🚀 Exciting news, fPost is here. See the future of audio post in action.
Request demo
cross icon
Insight

Audio Post Production Workflow: From Picture Handoff to Final Mix

MIxbus review featued image
by
Simone Lovera
April 24, 2026
Audio post production starts when picture editorial delivers a locked or near-locked cut and ends when the final mix is delivered to broadcast, streaming, or theatrical spec. The workflow runs through a predictable sequence: handoff from picture, ingest into Pro Tools, session prep, dialogue edit, sound design and Foley, ADR and music integration, premix, final mix, and deliverables. This guide walks through every phase, the handoff points where things go wrong, the roles involved, and the standards that make a session shippable.

Most of audio post is invisible to the audience. What the audience hears is a mix. What got the mix to that point is a chain of specialized work that starts the moment picture editorial locks a cut and ends when deliverables arrive at the broadcaster, streamer, or theatrical distributor. Each phase in that chain has its own job, its own tools, and its own failure modes.

The workflow is stable across formats. A feature film, a streaming series, a commercial, and a corporate explainer share the same fundamental sequence. What changes is the scale, the deliverable spec, and how much of the work falls on one person versus a team.

This guide walks through that full sequence, from the moment an AAF lands in an audio professional's inbox to the moment the deliverables are signed off.

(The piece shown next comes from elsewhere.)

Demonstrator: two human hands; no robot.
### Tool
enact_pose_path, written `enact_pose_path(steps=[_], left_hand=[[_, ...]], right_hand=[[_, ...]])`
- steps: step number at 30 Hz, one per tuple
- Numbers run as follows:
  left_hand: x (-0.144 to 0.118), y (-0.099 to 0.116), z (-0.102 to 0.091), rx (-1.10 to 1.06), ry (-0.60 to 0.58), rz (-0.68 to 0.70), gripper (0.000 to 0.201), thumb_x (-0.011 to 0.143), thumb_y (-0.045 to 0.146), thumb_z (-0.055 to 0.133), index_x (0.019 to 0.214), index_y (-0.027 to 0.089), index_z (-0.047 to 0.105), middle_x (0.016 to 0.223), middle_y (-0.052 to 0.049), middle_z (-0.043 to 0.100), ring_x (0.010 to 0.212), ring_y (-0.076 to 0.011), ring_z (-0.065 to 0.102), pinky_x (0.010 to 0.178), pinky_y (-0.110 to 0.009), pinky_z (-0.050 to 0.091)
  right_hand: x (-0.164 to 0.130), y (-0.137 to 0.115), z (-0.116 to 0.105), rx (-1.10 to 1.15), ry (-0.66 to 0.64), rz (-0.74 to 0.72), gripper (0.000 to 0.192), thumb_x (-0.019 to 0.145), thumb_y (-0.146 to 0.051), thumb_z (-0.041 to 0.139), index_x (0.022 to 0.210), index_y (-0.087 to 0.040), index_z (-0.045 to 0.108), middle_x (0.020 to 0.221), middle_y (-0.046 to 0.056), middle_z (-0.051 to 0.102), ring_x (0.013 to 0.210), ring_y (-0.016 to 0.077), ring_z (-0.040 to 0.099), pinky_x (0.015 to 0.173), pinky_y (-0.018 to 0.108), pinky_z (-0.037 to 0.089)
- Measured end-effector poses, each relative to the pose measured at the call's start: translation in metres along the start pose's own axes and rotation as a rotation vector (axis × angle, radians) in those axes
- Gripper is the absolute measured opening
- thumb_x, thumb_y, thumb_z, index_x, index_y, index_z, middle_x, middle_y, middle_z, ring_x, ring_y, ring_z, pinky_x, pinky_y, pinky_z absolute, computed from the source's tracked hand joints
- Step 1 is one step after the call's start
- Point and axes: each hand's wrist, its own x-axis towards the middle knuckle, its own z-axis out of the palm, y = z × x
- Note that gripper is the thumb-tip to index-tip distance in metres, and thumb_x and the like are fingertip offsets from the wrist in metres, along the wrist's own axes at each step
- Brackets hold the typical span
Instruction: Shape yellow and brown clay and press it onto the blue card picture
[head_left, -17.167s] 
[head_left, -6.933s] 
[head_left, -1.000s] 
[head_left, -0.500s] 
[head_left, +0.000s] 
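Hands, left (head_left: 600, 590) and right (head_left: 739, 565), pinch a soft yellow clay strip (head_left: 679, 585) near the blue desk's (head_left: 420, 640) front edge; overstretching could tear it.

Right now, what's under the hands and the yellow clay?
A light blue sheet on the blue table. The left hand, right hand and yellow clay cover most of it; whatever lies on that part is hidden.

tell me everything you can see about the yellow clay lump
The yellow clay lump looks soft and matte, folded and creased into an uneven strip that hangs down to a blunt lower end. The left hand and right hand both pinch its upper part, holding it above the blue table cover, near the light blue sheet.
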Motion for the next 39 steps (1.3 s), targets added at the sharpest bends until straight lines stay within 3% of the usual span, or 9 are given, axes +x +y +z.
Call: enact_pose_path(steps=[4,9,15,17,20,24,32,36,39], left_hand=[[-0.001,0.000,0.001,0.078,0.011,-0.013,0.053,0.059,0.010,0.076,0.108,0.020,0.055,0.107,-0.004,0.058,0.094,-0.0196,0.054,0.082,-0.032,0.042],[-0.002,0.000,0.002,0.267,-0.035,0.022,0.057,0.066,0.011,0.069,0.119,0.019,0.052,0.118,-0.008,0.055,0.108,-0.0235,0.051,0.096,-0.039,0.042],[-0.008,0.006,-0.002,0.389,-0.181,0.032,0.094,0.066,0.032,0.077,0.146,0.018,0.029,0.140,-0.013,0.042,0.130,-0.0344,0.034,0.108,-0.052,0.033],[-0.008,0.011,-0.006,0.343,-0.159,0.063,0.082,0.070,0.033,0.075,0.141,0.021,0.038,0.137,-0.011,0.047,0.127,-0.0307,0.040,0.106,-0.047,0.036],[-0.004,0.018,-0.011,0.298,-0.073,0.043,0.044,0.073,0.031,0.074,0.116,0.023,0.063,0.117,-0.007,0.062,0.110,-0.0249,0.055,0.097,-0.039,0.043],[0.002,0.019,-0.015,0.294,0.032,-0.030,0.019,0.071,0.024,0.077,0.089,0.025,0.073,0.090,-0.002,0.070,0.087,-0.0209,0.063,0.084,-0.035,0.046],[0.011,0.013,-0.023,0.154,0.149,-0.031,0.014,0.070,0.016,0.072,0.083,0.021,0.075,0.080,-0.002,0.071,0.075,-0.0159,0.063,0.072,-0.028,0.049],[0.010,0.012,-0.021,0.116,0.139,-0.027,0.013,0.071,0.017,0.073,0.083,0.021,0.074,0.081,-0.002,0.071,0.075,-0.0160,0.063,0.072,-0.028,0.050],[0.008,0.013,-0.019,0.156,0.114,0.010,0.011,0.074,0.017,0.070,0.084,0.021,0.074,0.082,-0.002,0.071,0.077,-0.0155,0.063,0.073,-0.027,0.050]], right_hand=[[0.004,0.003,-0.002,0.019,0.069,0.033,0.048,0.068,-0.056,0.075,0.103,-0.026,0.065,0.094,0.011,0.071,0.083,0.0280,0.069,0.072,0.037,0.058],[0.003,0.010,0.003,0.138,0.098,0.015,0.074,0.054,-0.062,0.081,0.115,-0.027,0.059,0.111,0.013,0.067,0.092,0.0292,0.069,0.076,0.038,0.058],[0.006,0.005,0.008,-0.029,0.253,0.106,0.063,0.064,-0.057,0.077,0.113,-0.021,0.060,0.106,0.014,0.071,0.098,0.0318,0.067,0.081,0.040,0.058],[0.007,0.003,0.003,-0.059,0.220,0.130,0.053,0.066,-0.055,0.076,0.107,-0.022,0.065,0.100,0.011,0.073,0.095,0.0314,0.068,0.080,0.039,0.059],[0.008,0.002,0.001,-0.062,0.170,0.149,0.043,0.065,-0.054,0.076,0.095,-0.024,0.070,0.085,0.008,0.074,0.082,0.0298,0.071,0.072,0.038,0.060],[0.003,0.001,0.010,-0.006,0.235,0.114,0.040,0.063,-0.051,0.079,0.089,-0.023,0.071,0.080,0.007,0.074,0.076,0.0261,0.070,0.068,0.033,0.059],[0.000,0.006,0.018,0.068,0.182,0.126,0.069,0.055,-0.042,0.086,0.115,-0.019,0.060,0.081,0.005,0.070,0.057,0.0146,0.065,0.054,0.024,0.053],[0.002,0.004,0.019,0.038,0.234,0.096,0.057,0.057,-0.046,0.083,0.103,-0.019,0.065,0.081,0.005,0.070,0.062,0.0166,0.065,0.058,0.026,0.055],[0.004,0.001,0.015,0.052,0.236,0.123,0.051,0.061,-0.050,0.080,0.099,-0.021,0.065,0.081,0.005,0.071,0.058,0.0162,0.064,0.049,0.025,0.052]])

Where Audio Post Fits in the Production Chain

Audio post production is the phase that begins after picture editorial has locked or near-locked a cut. It sits between picture editing and delivery. In practice, the boundary is rarely clean. Pictures keep changing. New VFX shots come in. Clients request edits after the audio team has already started. The workflow has to accommodate that reality without letting it compound into chaos.

The deliverables expected at the end of audio post differ by medium:

  • Theatrical: 5.1 or 7.1 print master, M&E (music and effects without dialogue), stems for archival
  • Streaming: 5.1 or stereo print master calibrated to platform spec; Netflix, Disney, and Amazon each publish their own loudness and stem requirements
  • Broadcast: Stereo or 5.1 print master at ATSC A/85 (-24 LKFS in the US) or EBU R128 (-23 LUFS in the EU), stems for archive
  • Commercial: Stereo mix at a specific loudness, commonly -24 LKFS, with per-region localization versions
  • Podcast and corporate: Stereo mix at platform-specific loudness targets

The audio post workflow produces all of these. The tools, formats, and roles stay roughly the same regardless of destination. What changes is the scale and the final spec.

The Roles

A fully resourced facility has dedicated roles for each phase. Most independent work runs several of those roles together in one person.

Audio post team
Role What they do
Supervising sound editor
Oversees the sound post team, manages turnovers, schedules, and creative direction.
Dialogue editor
Organizes and cleans production dialogue, preps ADR cues.
Sound designer
Builds original sound effects and designs the sound world of the project.
Foley artist and recordist
Records custom synchronized effects — footsteps, cloth, props.
Music editor
Integrates score, licensed music, and source cues.
Re-recording mixer
Assembles the final mix from dialogue, music, and effects.
Mix tech or assistant
Preps sessions, handles template setup, manages deliverables.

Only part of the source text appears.